Die Mehrzahl der Munizipe mit der geringsten Zahl an Gewalttoten liegen im reicheren Süden und Südosten Brasiliens. Dass die Wirtschaftskraft und eine gleichmäßigere Verteilung des Reichtums sich positiv auswirken, wird von den Spezialisten bestätigt.
Allerdings gelten sie nicht als alleiniger Grund für eine geringe Gewaltrate. Verwiesen wird dabei auf das Wirtschaftswachstum vor wenigen Jahren, während dem die Mordzahlen dennoch gestiegen sind.
Mittlerweile sind von der Gewalt nicht mehr nur die großen Zentren betroffen. Die Studie zeigt eine Verlagerung auch auf Gemeinden abseits der Hauptstädte. Dennoch gilt das düstere Szenario nicht flächendeckend für ganz Brasilien.

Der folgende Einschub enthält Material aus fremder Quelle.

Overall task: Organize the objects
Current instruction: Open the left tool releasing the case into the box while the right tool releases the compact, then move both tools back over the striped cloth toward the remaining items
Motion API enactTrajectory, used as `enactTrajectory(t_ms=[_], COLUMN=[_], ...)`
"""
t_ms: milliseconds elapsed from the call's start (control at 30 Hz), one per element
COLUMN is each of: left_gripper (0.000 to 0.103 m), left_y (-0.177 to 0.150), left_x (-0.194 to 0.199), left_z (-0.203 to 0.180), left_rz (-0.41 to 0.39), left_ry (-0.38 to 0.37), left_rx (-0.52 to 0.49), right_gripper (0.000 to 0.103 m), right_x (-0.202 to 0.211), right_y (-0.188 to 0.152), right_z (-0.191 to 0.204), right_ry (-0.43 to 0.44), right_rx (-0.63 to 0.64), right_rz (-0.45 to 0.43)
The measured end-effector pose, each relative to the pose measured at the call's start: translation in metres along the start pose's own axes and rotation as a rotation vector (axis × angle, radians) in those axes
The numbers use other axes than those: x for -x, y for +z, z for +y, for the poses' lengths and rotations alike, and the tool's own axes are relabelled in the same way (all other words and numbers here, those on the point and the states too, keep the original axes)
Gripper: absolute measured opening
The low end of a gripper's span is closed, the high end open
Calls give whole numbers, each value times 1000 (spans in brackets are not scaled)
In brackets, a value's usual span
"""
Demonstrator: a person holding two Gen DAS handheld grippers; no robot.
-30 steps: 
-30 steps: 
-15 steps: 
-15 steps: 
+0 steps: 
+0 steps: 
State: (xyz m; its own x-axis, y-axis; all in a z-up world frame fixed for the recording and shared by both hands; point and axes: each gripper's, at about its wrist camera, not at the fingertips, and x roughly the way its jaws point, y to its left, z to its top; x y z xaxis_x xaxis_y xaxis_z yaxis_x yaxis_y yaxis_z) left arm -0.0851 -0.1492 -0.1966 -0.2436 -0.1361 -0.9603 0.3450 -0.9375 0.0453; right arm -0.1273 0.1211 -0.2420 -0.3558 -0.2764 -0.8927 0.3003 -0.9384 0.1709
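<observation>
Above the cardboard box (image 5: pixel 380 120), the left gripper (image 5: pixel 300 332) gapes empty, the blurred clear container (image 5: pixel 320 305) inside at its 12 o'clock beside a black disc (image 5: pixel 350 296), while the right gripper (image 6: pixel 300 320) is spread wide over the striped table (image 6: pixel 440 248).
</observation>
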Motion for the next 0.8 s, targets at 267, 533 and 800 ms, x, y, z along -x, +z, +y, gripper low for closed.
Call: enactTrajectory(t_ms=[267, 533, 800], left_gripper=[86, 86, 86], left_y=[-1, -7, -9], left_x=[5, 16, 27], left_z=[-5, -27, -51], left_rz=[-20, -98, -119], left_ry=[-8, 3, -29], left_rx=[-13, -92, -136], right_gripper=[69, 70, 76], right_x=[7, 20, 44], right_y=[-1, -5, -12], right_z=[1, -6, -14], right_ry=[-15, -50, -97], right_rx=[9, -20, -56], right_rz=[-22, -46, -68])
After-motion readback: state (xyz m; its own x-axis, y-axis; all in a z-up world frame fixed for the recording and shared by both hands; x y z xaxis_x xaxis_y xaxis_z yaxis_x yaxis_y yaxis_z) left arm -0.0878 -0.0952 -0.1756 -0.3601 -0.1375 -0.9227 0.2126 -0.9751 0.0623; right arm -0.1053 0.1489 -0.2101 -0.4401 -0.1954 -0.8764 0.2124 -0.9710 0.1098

Nach dem “Atlas da Violência 2017” sind 2015 in lediglich zehn Prozent aller Munizipe Brasiliens mehr als drei Viertel aller gewaltsam ums Leben gekommenen Menschen registriert worden.
Positiv hervorgehoben wird in dem Bericht ebenso eine Steigerung der Zahl der Bundesstaaten, in denen die Mordraten reduziert wurden.
Höhere Investitionen alleine in den Polizeikörper reichen allerdings nicht aus, um den Gewaltexzess zu verringern. Hinzu kommt, dass die brasilianische Polizei für ihren nicht gerade zimperlichen Umgang bekannt ist. So gehen 3.320 Todesopfer im Jahr 2015 auf das Konto von Polizisten.